Now, I have a background in philosophy so I am especially good at making logical arguments for things that may not even exist. Give me enough time and I will convince you that it is very possible we are all brains in vats. However, facts are important. There has to be truth. It might be on a sliding scale, but we have to care enough to sort it out. We have to care enough to know when it's dangerous. If we don't, we turn into the townspeople who are so tired of the boy and his stupid wolf claims, that we're almost fine with it if the wolf does come and devour his flock and him. Serves him right. Too much work to figure it out.

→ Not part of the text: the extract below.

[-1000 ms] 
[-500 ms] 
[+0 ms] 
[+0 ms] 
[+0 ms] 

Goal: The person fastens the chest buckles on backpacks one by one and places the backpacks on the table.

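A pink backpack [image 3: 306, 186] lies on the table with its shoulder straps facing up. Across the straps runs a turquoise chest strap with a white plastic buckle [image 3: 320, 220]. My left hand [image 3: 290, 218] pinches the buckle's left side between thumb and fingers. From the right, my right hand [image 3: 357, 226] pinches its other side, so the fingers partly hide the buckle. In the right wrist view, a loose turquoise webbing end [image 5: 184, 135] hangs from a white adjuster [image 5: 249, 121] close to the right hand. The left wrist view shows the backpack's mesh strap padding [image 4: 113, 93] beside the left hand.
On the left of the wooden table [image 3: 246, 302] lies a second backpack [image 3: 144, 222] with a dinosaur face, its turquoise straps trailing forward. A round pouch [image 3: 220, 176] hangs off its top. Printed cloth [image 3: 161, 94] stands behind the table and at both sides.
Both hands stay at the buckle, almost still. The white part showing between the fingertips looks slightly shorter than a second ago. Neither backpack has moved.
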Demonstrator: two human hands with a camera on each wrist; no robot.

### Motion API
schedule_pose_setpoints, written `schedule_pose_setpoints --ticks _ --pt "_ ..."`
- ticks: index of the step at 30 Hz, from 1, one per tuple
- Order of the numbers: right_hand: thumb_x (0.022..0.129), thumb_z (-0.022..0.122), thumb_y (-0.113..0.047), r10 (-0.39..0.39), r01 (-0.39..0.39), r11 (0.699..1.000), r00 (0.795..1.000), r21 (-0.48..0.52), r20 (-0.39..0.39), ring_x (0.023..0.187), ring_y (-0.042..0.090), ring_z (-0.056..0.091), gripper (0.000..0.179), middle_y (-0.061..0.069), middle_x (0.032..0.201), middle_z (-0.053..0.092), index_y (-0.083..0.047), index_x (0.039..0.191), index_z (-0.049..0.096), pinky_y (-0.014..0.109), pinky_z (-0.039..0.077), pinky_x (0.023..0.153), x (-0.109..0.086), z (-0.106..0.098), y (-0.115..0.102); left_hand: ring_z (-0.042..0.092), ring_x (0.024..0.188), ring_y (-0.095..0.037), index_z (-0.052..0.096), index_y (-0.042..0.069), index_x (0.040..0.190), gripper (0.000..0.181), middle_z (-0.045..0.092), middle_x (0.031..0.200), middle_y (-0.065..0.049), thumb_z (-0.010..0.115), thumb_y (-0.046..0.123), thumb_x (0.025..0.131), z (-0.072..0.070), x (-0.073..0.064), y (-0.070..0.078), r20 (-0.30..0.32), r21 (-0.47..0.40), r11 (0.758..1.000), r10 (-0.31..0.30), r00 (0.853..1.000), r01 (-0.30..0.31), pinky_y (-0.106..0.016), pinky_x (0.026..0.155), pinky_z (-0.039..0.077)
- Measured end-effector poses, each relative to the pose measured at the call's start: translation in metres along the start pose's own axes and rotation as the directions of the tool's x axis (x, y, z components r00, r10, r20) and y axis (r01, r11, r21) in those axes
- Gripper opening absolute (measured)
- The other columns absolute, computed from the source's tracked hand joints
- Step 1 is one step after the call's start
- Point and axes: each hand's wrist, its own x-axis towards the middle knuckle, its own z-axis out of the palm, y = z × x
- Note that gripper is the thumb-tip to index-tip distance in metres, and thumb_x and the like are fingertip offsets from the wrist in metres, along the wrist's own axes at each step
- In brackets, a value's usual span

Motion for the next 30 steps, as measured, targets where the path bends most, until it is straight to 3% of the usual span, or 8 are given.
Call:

If we find ourselves agreeing with that, that's not good. We need to hear the story again. The wolf comes. The wolf (if it is actually a thinking being) might even be waiting for just this moment to come. The moment when you no longer care or can discern his arrival. And that wolf will devour everything if you let it. That wolf will not be satisfied with a flock of sheep. This next thought is for another blog, but I want to make the point here: negative events (war, etc) are not confined to their notch on the timeline. The consequences stretch further than we realize. We are more connected than we realize, and therefore the web links of despair are not cut off from you. You shouldn't need to know that to want to help the boy who cried wolf, but we shouldn't fool ourselves into thinking the wolf does not also come to us. The wolf comes, and if you don't care, the wolf will come again and again until you do.

I'm stretching the limits of this story, but I think it's important to recalibrate our BS meters. We need to still seek truth and lies and call it out. When you see an obvious money trail correspond with power- this is a problem. When you have someone hesitant to call what happened in Aleppo war crimes, that's a red flag. Something (or someone) is tying his hands. Maybe he just doesn't want to get his hands too dirty. But we should be looking for the truth in this. Even if it is as simple as "the wolf has been here." 

I had the privilege of interviewing a woman named Anni in Berlin who was in her 90s. She was one of my grandfather's best friends in their Quaker youth group. They banded together in a spiritual and intellectual oasis in the midst of Nazi sponsored "Hitler Youth" groups. When I sat down with this woman, her eyes were haunted with her life's experiences. Her parents had spent the war doing everything they could to help Jews and other racial/disabled/sexual/political undesirables leave the country, hide, or at least survive. Her brother, faced with military service or death, chose the longest and most difficult training path and prayed that the war would be over by the time he had completed his training so that he would not fight. She and her sister remained home, both interrogated with their parents whenever the Nazi's suspected anything, which was often. 

Anni was obsessed with facts. Everything we said had to be clarified and bracketed by facts. We had to establish first the facts, then we could discuss it. For Anni had experienced a time when facts had lost their value, they had lost their power to persuade and convince. She guarded the importance of facts with every breath. I'll never forget that. Anni knew that the wolf came. She knew and so many around her didn't. She watched the wolf tear her world apart. The wolf haunted her even to that day. She died two years ago and I felt relief for her, the wolf will never come for her again.

When we lose the facts, when red flags no longer concern us, when we don't care to inspect and ask questions, that's when the wolf comes. That's when the wolf tears the whole flock apart.